In March, the St. Paul Park City Council commissioned a study to explore solutions to reduce PFC levels. The study recommended a filtration system similar to one in Cottage Grove, which was forced to shut down its contaminated wells after the state last year released new and more exacting standards on industrial chemicals in drinking water.
The filtration system could be rented by St. Paul Park and used until officials identify a permanent solution. According to a feasibility study, the system would cost $3.8 million with an annual operating and management cost of $741,000.
The funds would come from the money that the 3M Co. agreed to pay communities — up to $40 million — to help with short-term drinking water solutions, part of a remediation agreement the company approved in 2008.
That money is in addition to the $850 million that 3M agreed to pay the state to resolve a lawsuit over the contamination of groundwater in the east metro area.
PFCs were developed and manufactured by 3M, which dumped factory waste in Washington County landfills.
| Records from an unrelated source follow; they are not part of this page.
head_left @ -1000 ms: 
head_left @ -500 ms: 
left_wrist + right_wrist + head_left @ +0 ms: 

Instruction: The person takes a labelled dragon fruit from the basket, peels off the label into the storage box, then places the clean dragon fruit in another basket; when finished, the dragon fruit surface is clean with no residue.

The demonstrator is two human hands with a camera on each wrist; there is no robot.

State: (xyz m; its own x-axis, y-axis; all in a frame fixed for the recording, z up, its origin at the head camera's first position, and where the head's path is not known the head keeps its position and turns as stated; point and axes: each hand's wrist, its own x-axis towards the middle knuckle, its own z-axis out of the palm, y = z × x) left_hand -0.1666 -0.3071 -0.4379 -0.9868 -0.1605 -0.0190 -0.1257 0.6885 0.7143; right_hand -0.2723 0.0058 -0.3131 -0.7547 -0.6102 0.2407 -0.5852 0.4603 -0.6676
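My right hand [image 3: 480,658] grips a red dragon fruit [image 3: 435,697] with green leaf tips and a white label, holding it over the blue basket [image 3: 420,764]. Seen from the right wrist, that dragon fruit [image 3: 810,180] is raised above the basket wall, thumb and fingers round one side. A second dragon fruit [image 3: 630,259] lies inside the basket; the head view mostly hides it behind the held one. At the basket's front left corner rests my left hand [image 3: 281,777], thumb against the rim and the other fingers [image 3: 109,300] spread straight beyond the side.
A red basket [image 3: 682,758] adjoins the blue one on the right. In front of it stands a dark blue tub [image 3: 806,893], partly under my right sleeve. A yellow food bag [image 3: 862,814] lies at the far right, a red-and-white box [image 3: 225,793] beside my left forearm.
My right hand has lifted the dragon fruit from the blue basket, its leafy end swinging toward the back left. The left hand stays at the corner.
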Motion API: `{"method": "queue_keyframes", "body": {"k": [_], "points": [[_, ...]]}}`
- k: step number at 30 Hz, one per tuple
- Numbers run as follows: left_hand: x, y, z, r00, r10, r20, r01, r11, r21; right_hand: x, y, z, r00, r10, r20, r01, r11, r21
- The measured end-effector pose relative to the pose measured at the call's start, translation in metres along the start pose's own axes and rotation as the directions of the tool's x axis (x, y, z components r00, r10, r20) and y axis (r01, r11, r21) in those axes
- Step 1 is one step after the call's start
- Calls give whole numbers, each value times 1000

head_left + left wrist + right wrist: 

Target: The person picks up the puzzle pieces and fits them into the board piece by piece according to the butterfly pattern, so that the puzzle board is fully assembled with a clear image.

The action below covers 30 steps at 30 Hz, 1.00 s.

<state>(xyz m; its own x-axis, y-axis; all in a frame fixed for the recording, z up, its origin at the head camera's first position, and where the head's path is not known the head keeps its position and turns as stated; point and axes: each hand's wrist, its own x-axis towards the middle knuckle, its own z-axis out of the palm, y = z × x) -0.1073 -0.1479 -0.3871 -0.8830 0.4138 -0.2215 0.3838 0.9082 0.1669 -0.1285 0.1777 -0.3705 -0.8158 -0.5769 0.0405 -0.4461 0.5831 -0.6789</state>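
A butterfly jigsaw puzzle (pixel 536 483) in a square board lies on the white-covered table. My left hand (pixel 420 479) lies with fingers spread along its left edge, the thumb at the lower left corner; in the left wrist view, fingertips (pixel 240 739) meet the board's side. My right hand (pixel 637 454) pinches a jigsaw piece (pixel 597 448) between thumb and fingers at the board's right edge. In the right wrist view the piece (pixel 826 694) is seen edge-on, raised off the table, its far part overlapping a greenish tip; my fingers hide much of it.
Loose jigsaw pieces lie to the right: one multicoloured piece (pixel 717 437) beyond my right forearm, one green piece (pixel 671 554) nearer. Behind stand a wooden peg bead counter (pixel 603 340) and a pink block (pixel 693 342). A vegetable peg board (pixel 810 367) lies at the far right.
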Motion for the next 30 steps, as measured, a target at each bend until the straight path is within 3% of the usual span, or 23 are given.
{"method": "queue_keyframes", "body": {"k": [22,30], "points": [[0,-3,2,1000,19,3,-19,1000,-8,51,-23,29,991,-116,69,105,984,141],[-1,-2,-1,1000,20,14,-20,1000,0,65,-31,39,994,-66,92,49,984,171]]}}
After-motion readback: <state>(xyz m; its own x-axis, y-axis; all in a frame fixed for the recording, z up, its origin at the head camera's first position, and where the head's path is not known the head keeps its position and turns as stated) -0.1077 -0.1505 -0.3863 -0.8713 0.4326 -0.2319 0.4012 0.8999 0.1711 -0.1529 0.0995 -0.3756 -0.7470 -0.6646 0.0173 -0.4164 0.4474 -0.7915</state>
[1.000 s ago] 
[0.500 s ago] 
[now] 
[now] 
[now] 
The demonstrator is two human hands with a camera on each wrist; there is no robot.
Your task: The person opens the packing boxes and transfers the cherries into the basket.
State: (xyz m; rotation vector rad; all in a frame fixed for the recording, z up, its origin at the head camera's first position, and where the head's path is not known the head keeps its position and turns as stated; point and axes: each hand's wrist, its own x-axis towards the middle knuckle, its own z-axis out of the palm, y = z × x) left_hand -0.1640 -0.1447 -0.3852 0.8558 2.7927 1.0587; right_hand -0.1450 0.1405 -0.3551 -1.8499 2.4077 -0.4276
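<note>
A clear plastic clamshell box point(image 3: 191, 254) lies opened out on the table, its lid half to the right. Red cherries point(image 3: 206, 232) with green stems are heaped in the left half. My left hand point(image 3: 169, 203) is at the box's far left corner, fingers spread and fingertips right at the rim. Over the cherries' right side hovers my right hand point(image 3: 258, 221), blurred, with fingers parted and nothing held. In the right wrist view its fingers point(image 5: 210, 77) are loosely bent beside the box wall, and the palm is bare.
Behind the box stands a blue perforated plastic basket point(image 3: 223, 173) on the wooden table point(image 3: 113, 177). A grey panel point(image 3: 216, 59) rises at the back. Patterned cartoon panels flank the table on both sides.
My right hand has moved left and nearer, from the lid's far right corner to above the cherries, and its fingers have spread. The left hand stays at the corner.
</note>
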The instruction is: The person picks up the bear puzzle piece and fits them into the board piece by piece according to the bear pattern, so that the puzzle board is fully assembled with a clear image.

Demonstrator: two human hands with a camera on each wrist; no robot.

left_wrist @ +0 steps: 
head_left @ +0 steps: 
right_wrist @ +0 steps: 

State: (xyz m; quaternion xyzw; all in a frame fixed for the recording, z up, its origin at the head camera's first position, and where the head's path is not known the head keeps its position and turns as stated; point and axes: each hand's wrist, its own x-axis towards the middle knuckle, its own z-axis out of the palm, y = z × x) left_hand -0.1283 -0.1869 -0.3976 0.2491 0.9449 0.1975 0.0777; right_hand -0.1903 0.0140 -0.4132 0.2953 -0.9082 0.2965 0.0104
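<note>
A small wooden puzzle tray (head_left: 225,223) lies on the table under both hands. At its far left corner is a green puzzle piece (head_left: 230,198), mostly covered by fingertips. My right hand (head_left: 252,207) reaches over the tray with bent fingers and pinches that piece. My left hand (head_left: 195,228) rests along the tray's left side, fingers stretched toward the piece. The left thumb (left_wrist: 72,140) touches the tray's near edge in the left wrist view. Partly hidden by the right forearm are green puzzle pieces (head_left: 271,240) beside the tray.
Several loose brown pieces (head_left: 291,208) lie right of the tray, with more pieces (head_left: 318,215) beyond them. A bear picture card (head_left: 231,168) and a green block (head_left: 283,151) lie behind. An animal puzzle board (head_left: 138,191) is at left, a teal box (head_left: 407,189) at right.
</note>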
Research shows that exposure to PFCs in drinking water has been linked to human developmental problems, liver and thyroid issues and certain types of cancer.
Last May, the state Health Department announced it was tightening the acceptable levels of two types of toxic chemicals under the classification of PFCs. The state's limits were half the level recommended by the U.S. Environmental Protection Agency.
The new standards were designed to reduce the effects of the chemical in young children, but the "change was enough that even very small fluctuations could put [city wells] above the threshold, and that's indeed what happened," said James Kelly, the Health Department's environmental health manager.
Since the 2008 agreement with 3M, the Health Department has monitored drinking water in Washington County communities. Last March, excessive levels of PFCs prompted Lake Elmo to shut off one of its wells and one water tower — the seventh time that wells or water towers in the Washington County suburbs had been taken offline because of PFC contamination.
The small fluctuations that have bumped chemical levels above the state's standards don't indicate a shift in the underground water plume contaminated with PFCs, Kelly said.
"Residents of St. Paul Park shouldn't be worried. It's not an emergency," he said. "The local officials and the state [are] working to address this as soon as they can."